### What is expected:
All entries below are to be returned in full, exactly as they stand.

### Available data:
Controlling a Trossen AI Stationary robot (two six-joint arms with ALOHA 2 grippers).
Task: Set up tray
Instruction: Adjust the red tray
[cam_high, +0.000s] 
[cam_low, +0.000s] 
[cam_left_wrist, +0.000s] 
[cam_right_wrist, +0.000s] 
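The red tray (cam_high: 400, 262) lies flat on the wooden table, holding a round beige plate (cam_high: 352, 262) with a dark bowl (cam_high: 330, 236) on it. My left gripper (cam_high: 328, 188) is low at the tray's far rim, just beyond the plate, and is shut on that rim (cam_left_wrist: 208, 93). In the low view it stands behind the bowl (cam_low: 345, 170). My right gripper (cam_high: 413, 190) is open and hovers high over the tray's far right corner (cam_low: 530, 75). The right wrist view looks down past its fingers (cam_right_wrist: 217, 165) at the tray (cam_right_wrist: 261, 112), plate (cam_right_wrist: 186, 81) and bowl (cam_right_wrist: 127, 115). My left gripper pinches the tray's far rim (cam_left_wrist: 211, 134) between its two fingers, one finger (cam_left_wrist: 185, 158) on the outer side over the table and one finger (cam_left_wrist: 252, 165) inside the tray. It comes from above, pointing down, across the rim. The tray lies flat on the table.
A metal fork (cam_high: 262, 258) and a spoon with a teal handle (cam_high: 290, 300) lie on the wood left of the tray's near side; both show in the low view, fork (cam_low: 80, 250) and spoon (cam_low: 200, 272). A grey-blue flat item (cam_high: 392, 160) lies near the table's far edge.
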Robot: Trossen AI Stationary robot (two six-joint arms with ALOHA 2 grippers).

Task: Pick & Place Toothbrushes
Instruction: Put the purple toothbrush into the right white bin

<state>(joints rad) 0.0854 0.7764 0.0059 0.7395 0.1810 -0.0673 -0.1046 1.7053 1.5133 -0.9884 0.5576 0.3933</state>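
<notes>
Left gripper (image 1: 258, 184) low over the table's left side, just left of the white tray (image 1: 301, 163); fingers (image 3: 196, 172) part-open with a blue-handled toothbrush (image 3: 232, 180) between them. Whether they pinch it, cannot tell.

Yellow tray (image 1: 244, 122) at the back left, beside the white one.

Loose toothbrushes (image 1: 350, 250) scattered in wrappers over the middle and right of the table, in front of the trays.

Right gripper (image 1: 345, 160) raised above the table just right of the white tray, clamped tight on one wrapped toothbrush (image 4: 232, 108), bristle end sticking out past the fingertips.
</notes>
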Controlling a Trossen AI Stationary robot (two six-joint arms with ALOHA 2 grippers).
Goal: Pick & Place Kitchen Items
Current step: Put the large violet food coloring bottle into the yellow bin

### Response area:
Controlling a Trossen AI Stationary robot (two six-joint arms with ALOHA 2 grippers).
Task: Set up tray
Instruction: Adjust the red tray
[cam_high, +0.000s] 
[cam_low, +0.000s] 
[cam_left_wrist, +0.000s] 
[cam_right_wrist, +0.000s] 
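The red tray (cam_high: 400, 262) lies flat on the wooden table, holding a round beige plate (cam_high: 352, 262) with a dark bowl (cam_high: 330, 236) on it. My left gripper (cam_high: 328, 188) is low at the tray's far rim, just beyond the plate, and is shut on that rim (cam_left_wrist: 208, 93). In the low view it stands behind the bowl (cam_low: 345, 170). My right gripper (cam_high: 413, 190) is open and hovers high over the tray's far right corner (cam_low: 530, 75). The right wrist view looks down past its fingers (cam_right_wrist: 217, 165) at the tray (cam_right_wrist: 261, 112), plate (cam_right_wrist: 186, 81) and bowl (cam_right_wrist: 127, 115). My left gripper pinches the tray's far rim (cam_left_wrist: 211, 134) between its two fingers, one finger (cam_left_wrist: 185, 158) on the outer side over the table and one finger (cam_left_wrist: 252, 165) inside the tray. It comes from above, pointing down, across the rim. The tray lies flat on the table.
A metal fork (cam_high: 262, 258) and a spoon with a teal handle (cam_high: 290, 300) lie on the wood left of the tray's near side; both show in the low view, fork (cam_low: 80, 250) and spoon (cam_low: 200, 272). A grey-blue flat item (cam_high: 392, 160) lies near the table's far edge.
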Robot: Trossen AI Stationary robot (two six-joint arms with ALOHA 2 grippers).

Task: Pick & Place Toothbrushes
Instruction: Put the purple toothbrush into the right white bin

<state>(joints rad) 0.0854 0.7764 0.0059 0.7395 0.1810 -0.0673 -0.1046 1.7053 1.5133 -0.9884 0.5576 0.3933</state>
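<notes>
Left gripper (image 1: 258, 184) low over the table's left side, just left of the white tray (image 1: 301, 163); fingers (image 3: 196, 172) part-open with a blue-handled toothbrush (image 3: 232, 180) between them. Whether they pinch it, cannot tell.

Yellow tray (image 1: 244, 122) at the back left, beside the white one.

Loose toothbrushes (image 1: 350, 250) scattered in wrappers over the middle and right of the table, in front of the trays.

Right gripper (image 1: 345, 160) raised above the table just right of the white tray, clamped tight on one wrapped toothbrush (image 4: 232, 108), bristle end sticking out past the fingertips.
</notes>
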Controlling a Trossen AI Stationary robot (two six-joint arms with ALOHA 2 grippers).
Goal: Pick & Place Kitchen Items
Current step: Put the large violet food coloring bottle into the yellow bin

That finishes the exercise.